High performance carbon nanotube based fiber-shaped supercapacitors using redox additives of polypyrrole and hydroquinone

Abstract

Fiber-shaped supercapacitors (FSSCs) have attractive applications in flexible devices. Here, we report a high performance carbon nanotube (CNT) based fiber-shaped supercapacitor by adding two redox additives simultaneously: polypyrrole (PPy) to the electrodes and hydroquinone (HQ) to the electrolyte. A core–shell CNT–PPy nanocomposite fiber was prepared by an electrochemical deposition method. In the FSSC with CNT–PPy electrodes, PPy provides pseudocapacitance due to its reversible dropping/de-dropping reactions in polyvinyl alcohol (PVA)/H₂SO₄ gel electrolyte.
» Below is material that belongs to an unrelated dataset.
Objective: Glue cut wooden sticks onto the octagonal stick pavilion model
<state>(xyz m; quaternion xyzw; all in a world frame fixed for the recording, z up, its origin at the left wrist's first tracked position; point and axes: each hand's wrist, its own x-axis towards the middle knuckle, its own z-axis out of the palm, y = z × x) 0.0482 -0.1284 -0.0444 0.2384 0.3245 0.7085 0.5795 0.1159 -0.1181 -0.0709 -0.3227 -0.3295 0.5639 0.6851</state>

The capacitance of the CNT–PPy FSSC reaches 36 F g⁻¹ (127 mF cm⁻¹, 588 mF cm⁻², and 17 F cm⁻³), which is 7 times higher than that of the pure CNT FSSC. By adding HQ to the PVA/H₂SO₄ gel electrolyte in the CNT–PPy FSSC, the specific capacitance reaches 56 F g⁻¹ (202 mF cm⁻¹, 1168 mF cm⁻², and 42 F cm⁻³), which is 10 times higher than that of the pure CNT FSSC. HQ can enhance ion transfer of the gel electrolyte by the redox reaction of HQ and benzoquinone. PPy and HQ have synergistic effects on the FSSCs. The FSSCs with PPy and HQ also show high stability in the cyclic test for 2000 cycles, and good flexibility under bending, knotting, and tension.